◆ **WHAT THE TASK REQUIRES**
Each entry that follows should be set down precisely, with its pictures removed.

++++ SUPPLIED INFORMATION ++++

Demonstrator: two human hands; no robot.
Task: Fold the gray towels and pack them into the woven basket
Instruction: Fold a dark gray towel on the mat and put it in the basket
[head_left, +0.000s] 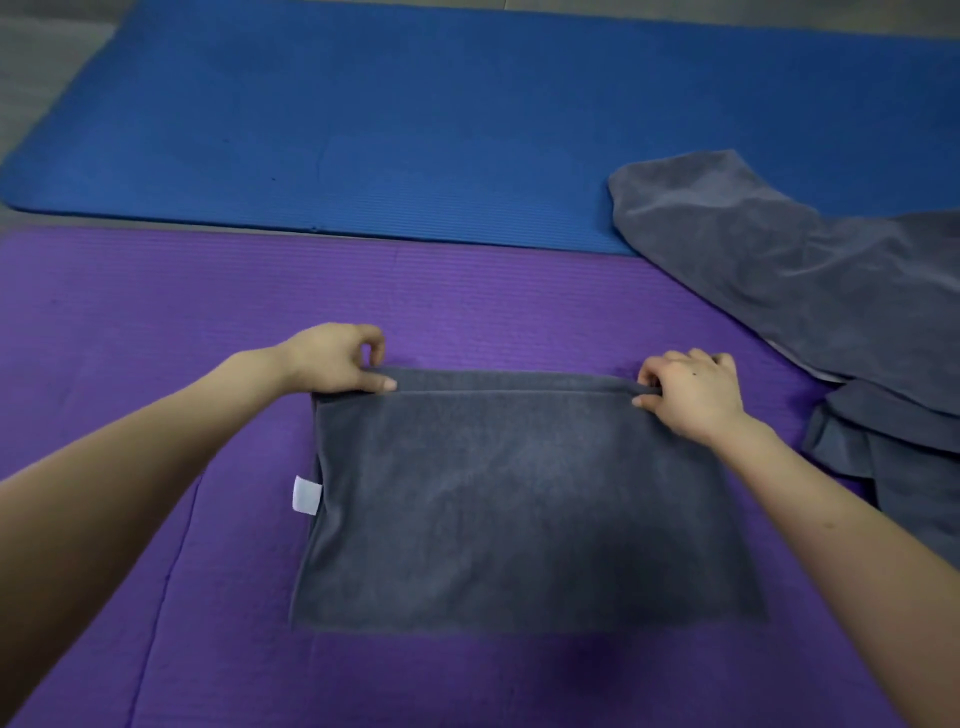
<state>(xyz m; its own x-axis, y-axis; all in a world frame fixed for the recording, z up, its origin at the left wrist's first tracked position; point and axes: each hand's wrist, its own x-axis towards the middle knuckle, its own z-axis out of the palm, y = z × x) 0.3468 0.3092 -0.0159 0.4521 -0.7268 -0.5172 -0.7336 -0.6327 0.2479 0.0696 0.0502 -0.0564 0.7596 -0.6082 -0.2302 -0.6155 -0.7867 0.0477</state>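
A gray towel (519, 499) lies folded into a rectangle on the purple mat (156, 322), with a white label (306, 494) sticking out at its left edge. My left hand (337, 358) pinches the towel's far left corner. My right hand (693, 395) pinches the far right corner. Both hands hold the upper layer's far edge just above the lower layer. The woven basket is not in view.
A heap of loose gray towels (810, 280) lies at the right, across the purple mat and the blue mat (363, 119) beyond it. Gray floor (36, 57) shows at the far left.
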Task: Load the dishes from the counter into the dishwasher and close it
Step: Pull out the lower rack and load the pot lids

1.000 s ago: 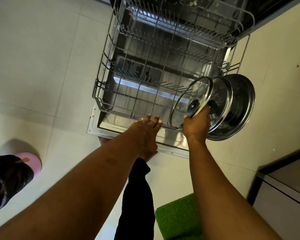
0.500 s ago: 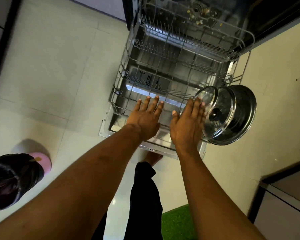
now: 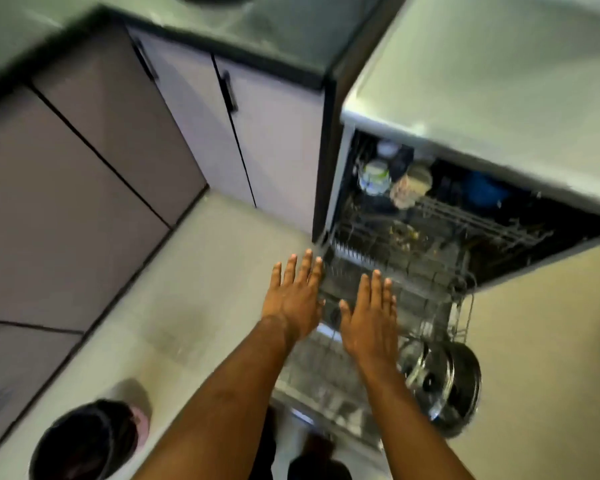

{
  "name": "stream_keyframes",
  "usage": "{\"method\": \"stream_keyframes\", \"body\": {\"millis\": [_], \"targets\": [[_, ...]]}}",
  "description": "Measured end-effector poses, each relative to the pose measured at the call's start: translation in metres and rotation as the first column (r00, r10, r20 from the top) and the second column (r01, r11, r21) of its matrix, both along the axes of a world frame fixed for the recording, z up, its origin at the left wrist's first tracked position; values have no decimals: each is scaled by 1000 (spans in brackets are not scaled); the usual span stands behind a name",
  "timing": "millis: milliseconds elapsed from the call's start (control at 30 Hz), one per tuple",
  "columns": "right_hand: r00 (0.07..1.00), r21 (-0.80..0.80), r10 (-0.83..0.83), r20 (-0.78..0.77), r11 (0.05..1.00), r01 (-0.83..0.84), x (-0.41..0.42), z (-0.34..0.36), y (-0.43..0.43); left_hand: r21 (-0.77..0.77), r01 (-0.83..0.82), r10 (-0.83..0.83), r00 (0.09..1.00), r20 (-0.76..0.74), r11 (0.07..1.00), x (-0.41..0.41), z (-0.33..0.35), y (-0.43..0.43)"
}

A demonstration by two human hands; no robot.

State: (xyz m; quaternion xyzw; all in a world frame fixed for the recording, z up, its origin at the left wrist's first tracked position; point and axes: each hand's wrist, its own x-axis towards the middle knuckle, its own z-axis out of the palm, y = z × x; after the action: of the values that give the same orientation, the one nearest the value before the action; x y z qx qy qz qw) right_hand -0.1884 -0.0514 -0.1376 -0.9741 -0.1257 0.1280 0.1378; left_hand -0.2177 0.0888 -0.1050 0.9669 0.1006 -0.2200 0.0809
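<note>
Lids (image 3: 430,379) right of right hand (image 3: 369,323) | left hand (image 3: 293,303) beside | fingers straight, empty

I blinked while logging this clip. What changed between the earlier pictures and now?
The right hand let go of the glass lid; it and the left hand now hover open over the lower rack. The view tilted up. The glass lid and steel lid stayed standing at the rack's right side.
</note>
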Motion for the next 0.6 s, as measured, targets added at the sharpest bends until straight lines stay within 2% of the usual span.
{"method": "stream_keyframes", "body": {"millis": [100,267,433,600], "targets": [[991,13,105,87,994,-107,26,62,34,40,-54,49,993,110,998,15,70,30],[890,59,207,407,966,-252,81,150,115,125,-153,108,944,312,980,45,162,107],[801,-20,347,489,922,-387,105,229,213,213,-244,124,881,456,946,54,225,208],[773,22,391,500,886,-462,112,265,322,235,-291,140,853,503,927,52,247,325]]}}
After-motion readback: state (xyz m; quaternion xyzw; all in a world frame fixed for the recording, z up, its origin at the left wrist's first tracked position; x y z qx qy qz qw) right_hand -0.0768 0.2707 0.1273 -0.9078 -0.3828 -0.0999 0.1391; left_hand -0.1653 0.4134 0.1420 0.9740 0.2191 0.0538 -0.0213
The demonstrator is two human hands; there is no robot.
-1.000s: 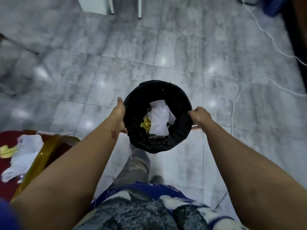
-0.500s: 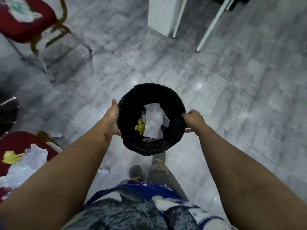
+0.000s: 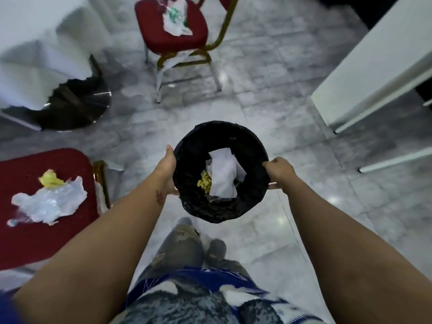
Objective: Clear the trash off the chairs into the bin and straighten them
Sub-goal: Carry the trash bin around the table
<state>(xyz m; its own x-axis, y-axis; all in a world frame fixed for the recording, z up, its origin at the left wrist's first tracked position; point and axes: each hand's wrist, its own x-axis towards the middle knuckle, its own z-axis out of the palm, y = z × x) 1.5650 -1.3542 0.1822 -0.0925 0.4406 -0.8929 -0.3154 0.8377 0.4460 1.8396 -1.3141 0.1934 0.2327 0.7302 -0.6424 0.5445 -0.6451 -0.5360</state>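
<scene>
I carry a round bin [image 3: 187, 157] lined with a black bag, held above the floor in front of me. My left hand [image 3: 167, 168] grips its left rim and my right hand [image 3: 278, 170] grips its right rim. White paper and a yellow crumpled scrap lie inside. A red chair [image 3: 42, 239] at my left holds a clear plastic wrapper [image 3: 51, 203] and a yellow wad [image 3: 49, 180]. A second red chair [image 3: 149, 26] with a gold frame stands further ahead, with a white and green plastic bag [image 3: 175, 19] on its seat.
A table with a white cloth [image 3: 35, 50] and a dark round base [image 3: 74, 106] stands at the far left. A white table [image 3: 374, 73] with thin legs runs along the right. Grey tiled floor lies between them and the chairs.
The view has swung left while I walk with the bin. The far red chair has come to the upper middle and the near red chair shows much more. Both hands keep their hold.
</scene>
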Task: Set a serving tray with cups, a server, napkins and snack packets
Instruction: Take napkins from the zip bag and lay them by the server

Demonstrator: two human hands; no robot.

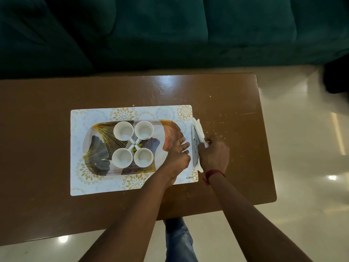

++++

◆ **SOLUTION**
Demonstrator: two human hands; no robot.
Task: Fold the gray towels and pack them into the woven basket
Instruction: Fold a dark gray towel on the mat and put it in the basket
[head_left, +0.000s] 
<state>(xyz m; its own x-axis, y-axis; all in a world frame fixed for the recording, z up, its origin at the left wrist's first tracked position; point and axes: each hand's wrist, its own x-axis towards the middle knuckle, its own z-axis out of the palm, y = z × x) 0.3468 0.3092 -0.0159 0.4521 -0.7268 -0.5172 -0.7336 -0.6327 0.2479 0.0696 0.0502 -0.0564 0.7596 -0.6082 -0.2302 -0.6155 -0.7867 0.0477</state>
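A gray towel (519, 499) lies folded into a rectangle on the purple mat (156, 322), with a white label (306, 494) sticking out at its left edge. My left hand (337, 358) pinches the towel's far left corner. My right hand (693, 395) pinches the far right corner. Both hands hold the upper layer's far edge just above the lower layer. The woven basket is not in view.
A heap of loose gray towels (810, 280) lies at the right, across the purple mat and the blue mat (363, 119) beyond it. Gray floor (36, 57) shows at the far left.
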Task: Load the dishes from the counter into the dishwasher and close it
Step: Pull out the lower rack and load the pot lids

1.000 s ago: 
0.500 s ago: 
now: 

{
  "name": "stream_keyframes",
  "usage": "{\"method\": \"stream_keyframes\", \"body\": {\"millis\": [_], \"targets\": [[_, ...]]}}",
  "description": "Measured end-effector poses, each relative to the pose measured at the call's start: translation in metres and rotation as the first column (r00, r10, r20 from the top) and the second column (r01, r11, r21) of its matrix, both along the axes of a world frame fixed for the recording, z up, its origin at the left wrist's first tracked position; values have no decimals: each is scaled by 1000 (spans in brackets are not scaled); the usual span stands behind a name",
  "timing": "millis: milliseconds elapsed from the call's start (control at 30 Hz), one per tuple",
  "columns": "right_hand: r00 (0.07..1.00), r21 (-0.80..0.80), r10 (-0.83..0.83), r20 (-0.78..0.77), r11 (0.05..1.00), r01 (-0.83..0.84), x (-0.41..0.42), z (-0.34..0.36), y (-0.43..0.43); left_hand: r21 (-0.77..0.77), r01 (-0.83..0.82), r10 (-0.83..0.83), r00 (0.09..1.00), r20 (-0.76..0.74), r11 (0.07..1.00), x (-0.41..0.41), z (-0.33..0.35), y (-0.43..0.43)"
}

A demonstration by two human hands; no robot.

State: (xyz m; quaternion xyzw; all in a world frame fixed for the recording, z up, its origin at the left wrist's first tracked position; point and axes: each hand's wrist, its own x-axis towards the middle knuckle, its own z-axis out of the palm, y = z × x; after the action: of the values that give the same orientation, the one nearest the value before the action; x y z qx qy qz qw) right_hand -0.1884 -0.0514 -0.1376 -0.9741 -0.1257 0.1280 0.1378; left_hand -0.2177 0.0888 -0.1050 0.9669 0.1006 -0.2200 0.0809
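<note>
Lids (image 3: 430,379) right of right hand (image 3: 369,323) | left hand (image 3: 293,303) beside | fingers straight, empty

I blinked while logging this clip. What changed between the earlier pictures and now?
The right hand let go of the glass lid; it and the left hand now hover open over the lower rack. The view tilted up. The glass lid and steel lid stayed standing at the rack's right side.
</note>
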Motion for the next 0.6 s, as measured, targets added at the sharpest bends until straight lines stay within 2% of the usual span.
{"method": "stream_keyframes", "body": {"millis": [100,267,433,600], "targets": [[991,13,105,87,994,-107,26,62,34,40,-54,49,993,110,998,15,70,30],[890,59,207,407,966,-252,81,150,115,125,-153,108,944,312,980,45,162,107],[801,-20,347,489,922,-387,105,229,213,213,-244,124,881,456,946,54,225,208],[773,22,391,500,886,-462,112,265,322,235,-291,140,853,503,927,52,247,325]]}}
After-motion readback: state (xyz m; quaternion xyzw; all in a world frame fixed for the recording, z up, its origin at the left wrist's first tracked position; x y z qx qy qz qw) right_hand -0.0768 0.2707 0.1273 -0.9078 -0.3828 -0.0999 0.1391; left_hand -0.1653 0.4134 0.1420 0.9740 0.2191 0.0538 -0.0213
The demonstrator is two human hands; there is no robot.
-1.000s: 
-0.500s: 
+0.000s: 
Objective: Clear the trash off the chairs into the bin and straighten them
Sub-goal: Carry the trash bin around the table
<state>(xyz m; its own x-axis, y-axis; all in a world frame fixed for the recording, z up, its origin at the left wrist's first tracked position; point and axes: each hand's wrist, its own x-axis towards the middle knuckle, its own z-axis out of the palm, y = z × x) 1.5650 -1.3542 0.1822 -0.0925 0.4406 -0.8929 -0.3154 0.8377 0.4460 1.8396 -1.3141 0.1934 0.2327 0.7302 -0.6424 0.5445 -0.6451 -0.5360</state>
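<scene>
I carry a round bin [image 3: 187, 157] lined with a black bag, held above the floor in front of me. My left hand [image 3: 167, 168] grips its left rim and my right hand [image 3: 278, 170] grips its right rim. White paper and a yellow crumpled scrap lie inside. A red chair [image 3: 42, 239] at my left holds a clear plastic wrapper [image 3: 51, 203] and a yellow wad [image 3: 49, 180]. A second red chair [image 3: 149, 26] with a gold frame stands further ahead, with a white and green plastic bag [image 3: 175, 19] on its seat.
A table with a white cloth [image 3: 35, 50] and a dark round base [image 3: 74, 106] stands at the far left. A white table [image 3: 374, 73] with thin legs runs along the right. Grey tiled floor lies between them and the chairs.
The view has swung left while I walk with the bin. The far red chair has come to the upper middle and the near red chair shows much more. Both hands keep their hold.
</scene>
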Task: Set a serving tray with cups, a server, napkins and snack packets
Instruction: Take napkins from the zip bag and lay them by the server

Demonstrator: two human hands; no robot.

Nothing else goes with this output.